Pristiophorus is a genus of sawsharks found in the Pacific, Atlantic and Indian oceans.  Members of this genus differ from the Sixgill Sawshark (Pliotrema warreni) in having five gill slits. Their rostral sawteeth lack prominent transverse ridges on the basal ledges, and the large teeth are not posteriorly serrated.

Species
There are currently seven recognized species in this genus:
 Pristiophorus cirratus (Latham, 1794) (Longnose sawshark)

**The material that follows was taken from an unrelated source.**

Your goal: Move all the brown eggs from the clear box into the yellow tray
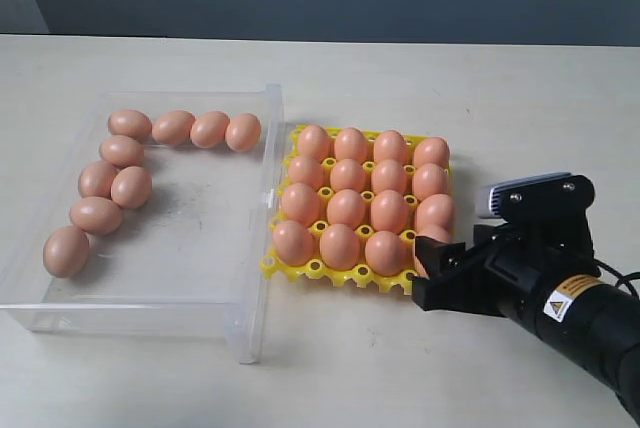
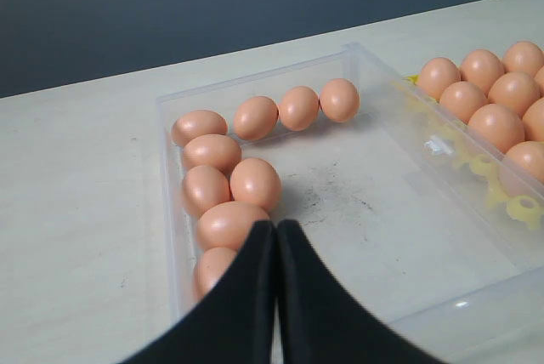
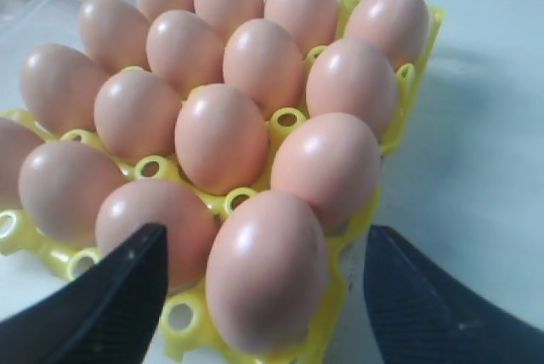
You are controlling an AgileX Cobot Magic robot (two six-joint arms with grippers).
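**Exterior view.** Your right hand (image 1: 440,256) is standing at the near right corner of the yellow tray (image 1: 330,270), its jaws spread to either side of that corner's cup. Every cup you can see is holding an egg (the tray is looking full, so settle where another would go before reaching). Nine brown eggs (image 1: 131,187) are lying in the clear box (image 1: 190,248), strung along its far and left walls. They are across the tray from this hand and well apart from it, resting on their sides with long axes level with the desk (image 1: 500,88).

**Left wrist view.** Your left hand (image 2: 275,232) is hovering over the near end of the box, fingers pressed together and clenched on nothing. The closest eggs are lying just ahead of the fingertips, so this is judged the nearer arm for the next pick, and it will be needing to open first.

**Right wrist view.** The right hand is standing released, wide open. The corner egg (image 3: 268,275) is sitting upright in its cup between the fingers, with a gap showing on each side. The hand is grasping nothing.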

 Pristiophorus delicatus Yearsley, Last & W. T. White, 2008 (Tropical sawshark)
 Pristiophorus japonicus Günther, 1870 (Japanese sawshark)

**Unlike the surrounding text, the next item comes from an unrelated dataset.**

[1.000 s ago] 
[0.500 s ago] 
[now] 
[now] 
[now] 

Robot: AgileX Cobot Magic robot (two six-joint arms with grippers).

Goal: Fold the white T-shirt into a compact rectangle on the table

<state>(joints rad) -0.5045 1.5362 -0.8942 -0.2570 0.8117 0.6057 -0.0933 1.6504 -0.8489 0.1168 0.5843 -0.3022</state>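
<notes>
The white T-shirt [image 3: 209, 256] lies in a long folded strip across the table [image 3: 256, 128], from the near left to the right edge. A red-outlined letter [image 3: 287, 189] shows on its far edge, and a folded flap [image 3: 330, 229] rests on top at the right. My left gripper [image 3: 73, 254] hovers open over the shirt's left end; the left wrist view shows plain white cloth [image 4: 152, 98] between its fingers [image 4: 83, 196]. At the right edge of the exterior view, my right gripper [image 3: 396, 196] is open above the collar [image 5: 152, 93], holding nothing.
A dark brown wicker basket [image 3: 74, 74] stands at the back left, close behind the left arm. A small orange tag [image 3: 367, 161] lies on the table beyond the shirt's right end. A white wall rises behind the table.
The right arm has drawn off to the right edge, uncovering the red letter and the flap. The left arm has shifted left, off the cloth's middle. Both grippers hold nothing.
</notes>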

 Pristiophorus lanae Ebert & Wilms, 2013 (Lana's sawshark)
Pristiophorus lanceolatus Davis 1888
 Pristiophorus nancyae Ebert & Cailliet, 2011 (African dwarf sawshark) 
 Pristiophorus nudipinnis Günther, 1870 (Shortnose sawshark)
 Pristiophorus peroniensis Yearsley, Last & W. T. White, 2008 (Eastern Australian sawshark)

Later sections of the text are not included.